“‘Here he is!’ says the vice-chancellor, ‘who is here?’

“‘Sir,’ says the impudent alehouse-keeper, ‘you bad me go for a Rascal; and lo! here I have brought you one.’”

The proctors had the appointment of the examiners, and once now and again they paid a surprise visit in their official capacity to the schools, when the examinations (such as they were) were in progress. This was, however, a “rare and uncommon occurrence.” When prowling the streets in search of whom they might devour their method was to search the coffee-houses and smart establishments and give impositions to the “Bucks in boots” upon whom they pounced. They left the ale-houses alone, or, in Tom Warton’s words:—

“Nor Proctor thrice with vocal Heel alarms
Our Joys secure, nor deigns the lowly Roof
Of Pot-house snug to visit: wiser he
The splendid Tavern haunts, or Coffee-house....”

Izaak Walton described the senior proctor in 1616 as one who “did not use his power of punishing to an extremity; but did usually take their names, and a promise to appear before him unsent for next morning: and when they did convinced them with such obligingness, and reason added to it, that they parted from him with such resolutions as the man after God’s own heart was possessed with, when he said to God, There is mercy with thee, and therefore thou shalt be feared (Psal. cxxx.). And by this, and a like behaviour to all men, he was so happy as to lay down this dangerous employment, as but few, if any have done, even without an enemy.”

The proctorship was therefore a difficult post to fill even a full century before Amhurst was born to set down in black and white the iniquities of his own time. Izaak Walton’s proctor was the exception; Amhurst’s seems to have been the rule, and his character is given by Terrae Filius as follows:—

“... of Christ Church, a tool that was form’d by nature for vile and villainous purposes, being advanced to the proctorship, publickly declar’d, that no constitutioner should take a degree whilst he was in power. This corrupt and infamous magistrate had formerly been under cure for lunacy, and was now very far relaps’d into the same distemper. He was naturally the most proud and insolent tyrant to his betters, who were below him in the university; but to those above him the most mean and creeping slave. He was peevish, passionate, and revengeful; loose and profligate in his morals, though seemingly rigid and severe. In publick, a serious and solemn hypocrite; in private, a ridiculous and lewd buffoon. An impudent pretender to sanctity and conscience, which he always us’d as a cloak for the most unjust and criminal actions. In short, he was so worthless and despicable a fellow, and had so scandalously overacted his part in his extravagant zeal against the constitution club, that at the expiration of his proctorship, when he appear’d as candidate for the professorship of history, there were not above ten persons, besides the members of his own college who voted for him.”

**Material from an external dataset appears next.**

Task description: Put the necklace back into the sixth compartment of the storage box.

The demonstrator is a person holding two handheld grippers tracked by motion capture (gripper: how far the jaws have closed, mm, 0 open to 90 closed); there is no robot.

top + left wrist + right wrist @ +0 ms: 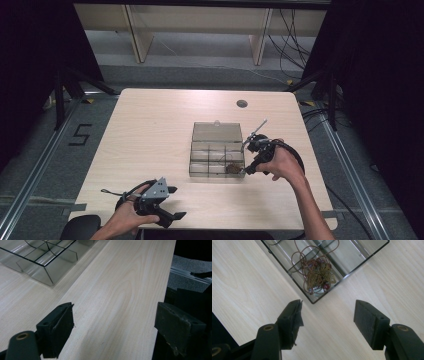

The anonymity of the blank space in front of the man’s college is not sufficient to conceal the fact that this character sketch, a bitter and pointed attack, was most probably meant for the Mr White who distinguished himself in the Meadowcourt case. As, however, from many instances, he appears to have been no better and no worse than the generality of proctors during the century, there is no reason why Amhurst’s denunciations should not be credited as descriptive of most of the others of his kind.

Modern Oxford has reason to congratulate herself that the reins of government are no longer in such hands. There exist to-day none of the abuses and vices which were so striking a feature of the eighteenth century. They have all been swept away. Oxford has purged herself of them, and in their place are to be found honesty, uprightness, and all the cardinal virtues. The modern Don has nothing in common with his Georgian predecessor. He relegates self to a discreet background, and devotes his entire energies to the interests of those over whom he has authority; and his pupils, on going down, harbour no feelings of contempt and ill-feeling, but look on him instead as a man whose friendship is an honour which must be treasured to the end.